#### What to do:
Lines from the opening of the material through the line containing "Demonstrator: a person" must be duplicated word for word. Pictures are not.

#### Material to process:

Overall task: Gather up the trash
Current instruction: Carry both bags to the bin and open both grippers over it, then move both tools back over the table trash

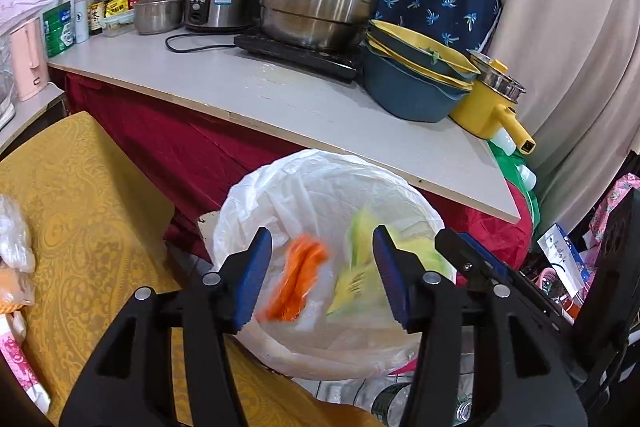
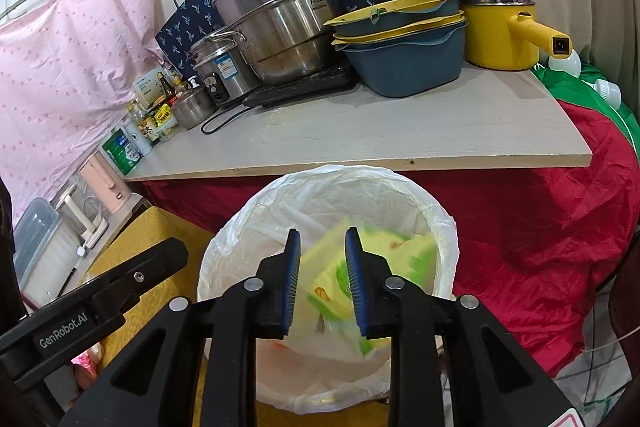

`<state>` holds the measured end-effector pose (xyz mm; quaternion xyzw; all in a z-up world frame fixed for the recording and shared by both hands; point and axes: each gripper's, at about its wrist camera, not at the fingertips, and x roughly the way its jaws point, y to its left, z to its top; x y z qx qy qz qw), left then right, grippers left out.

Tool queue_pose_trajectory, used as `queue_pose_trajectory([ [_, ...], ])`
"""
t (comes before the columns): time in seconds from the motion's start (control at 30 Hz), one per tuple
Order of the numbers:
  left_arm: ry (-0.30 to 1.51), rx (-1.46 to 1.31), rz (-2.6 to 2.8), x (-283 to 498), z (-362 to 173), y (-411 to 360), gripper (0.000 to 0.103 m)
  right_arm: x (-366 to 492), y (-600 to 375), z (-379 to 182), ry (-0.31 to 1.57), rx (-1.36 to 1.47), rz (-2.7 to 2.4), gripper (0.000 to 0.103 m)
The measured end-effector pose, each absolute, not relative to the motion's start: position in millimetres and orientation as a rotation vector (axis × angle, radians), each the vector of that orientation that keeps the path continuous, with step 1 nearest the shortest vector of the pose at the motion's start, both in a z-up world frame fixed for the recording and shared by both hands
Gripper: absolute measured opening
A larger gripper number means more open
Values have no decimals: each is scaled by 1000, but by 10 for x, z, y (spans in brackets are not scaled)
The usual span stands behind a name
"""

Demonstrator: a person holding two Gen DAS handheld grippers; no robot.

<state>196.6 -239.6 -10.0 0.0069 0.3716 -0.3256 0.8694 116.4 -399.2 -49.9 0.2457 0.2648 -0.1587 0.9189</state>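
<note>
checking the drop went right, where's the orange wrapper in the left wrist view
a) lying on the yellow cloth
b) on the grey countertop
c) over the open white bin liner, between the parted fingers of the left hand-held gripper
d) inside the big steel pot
c: the blurred orange wrapper shows against the inside of the white bin liner, in the gap of the left hand-held gripper, with neither pad touching it.

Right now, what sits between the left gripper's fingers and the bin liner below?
In the left wrist view, the left gripper is open over the lined bin; a blurred orange wrapper and a yellow-green packet lie between them.
</note>
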Motion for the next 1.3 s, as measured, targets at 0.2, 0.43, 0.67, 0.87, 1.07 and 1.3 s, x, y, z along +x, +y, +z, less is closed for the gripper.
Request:
queue_pose_trajectory([
  [0.2, 738, 9, -653, 1895, 54, -2226, 54, 1062, -3925, -328, 514, 504, -329, 36],
  [0.43, 681, -3, -581, 1665, 264, -1804, 65, 892, -3668, -87, 489, 451, -309, 43],
  [0.67, 650, -11, -465, 1410, 388, -1223, 74, 786, -3202, 84, 488, 412, -229, 50],
  [0.87, 665, -32, -363, 1259, 376, -629, 76, 762, -2723, 168, 501, 371, -149, 56],
  [1.07, 696, -55, -249, 1139, 261, 42, 76, 787, -2175, 178, 537, 328, -62, 58],
  [1.3, 708, -59, -152, 1007, 149, 565, 76, 811, -1676, 119, 581, 286, 2, 59],
])
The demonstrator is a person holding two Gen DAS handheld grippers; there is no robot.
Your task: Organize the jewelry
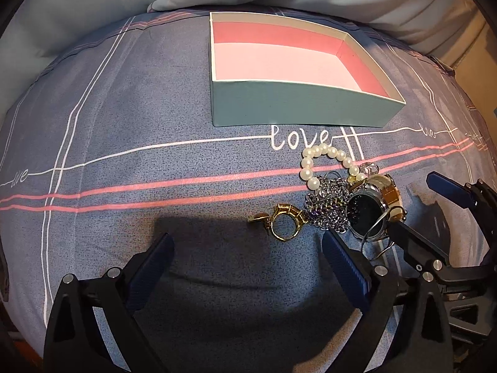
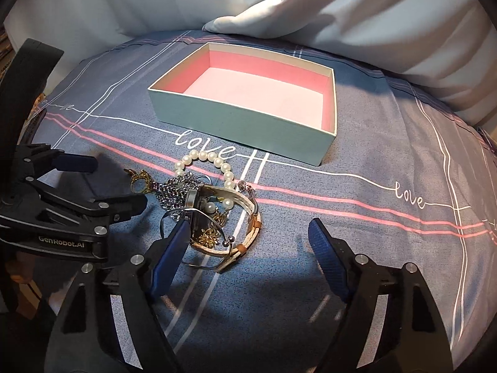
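Black plastic left hand-held gripper (image 1: 247, 244), ribbed blue finger pads (image 1: 343, 264), silver screws, white "GenRobot.AI" lettering

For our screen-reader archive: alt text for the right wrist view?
A tangled heap of jewelry, white pearl bracelet uppermost, lies on blue-grey bedding before an empty pink-lined box; both open grippers, right and left, flank it.

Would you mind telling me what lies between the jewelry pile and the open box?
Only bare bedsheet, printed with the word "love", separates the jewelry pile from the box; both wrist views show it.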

#### Written answer:
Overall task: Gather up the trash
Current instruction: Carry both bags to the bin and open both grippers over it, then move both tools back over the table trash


`<state>` holds the measured end-effector pose (xyz mm; quaternion xyzw; all in a z-up world frame fixed for the recording and shared by both hands; point and axes: each gripper's, at about its wrist camera, not at the fingertips, and x roughly the way its jaws point, y to its left, z to its top; x y z qx qy qz qw), left then right, grippers left out.

Tool queue_pose_trajectory, used as `queue_pose_trajectory([ [_, ...], ])`
"""
t (comes before the columns): time in seconds from the motion's start (control at 30 Hz), one per tuple
Order of the numbers:
  left_arm: ry (-0.30 to 1.51), rx (-1.46 to 1.31), rz (-2.6 to 2.8), x (-283 to 498), z (-362 to 173), y (-411 to 360), gripper (0.000 to 0.103 m)
  right_arm: x (-366 to 492), y (-600 to 375), z (-379 to 182), ry (-0.31 to 1.57), rx (-1.36 to 1.47), rz (-2.7 to 2.4), gripper (0.000 to 0.103 m)
The measured end-effector pose, each absolute, not relative to the motion's start: position in millimetres and orientation as a rotation vector (axis × angle, radians), each the vector of that orientation that keeps the path continuous, with step 1 nearest the shortest vector of the pose at the motion's start, both in a z-up world frame fixed for the recording and shared by both hands
Gripper: absolute measured opening
A larger gripper number means more open
Values have no decimals: each is scaled by 1000, but by 10 for x, z, y (spans in brackets are not scaled)
The usual span stands behind a name
"""

Demonstrator: a person holding two Gen DAS handheld grippers; no robot.

No more work remains for this exercise.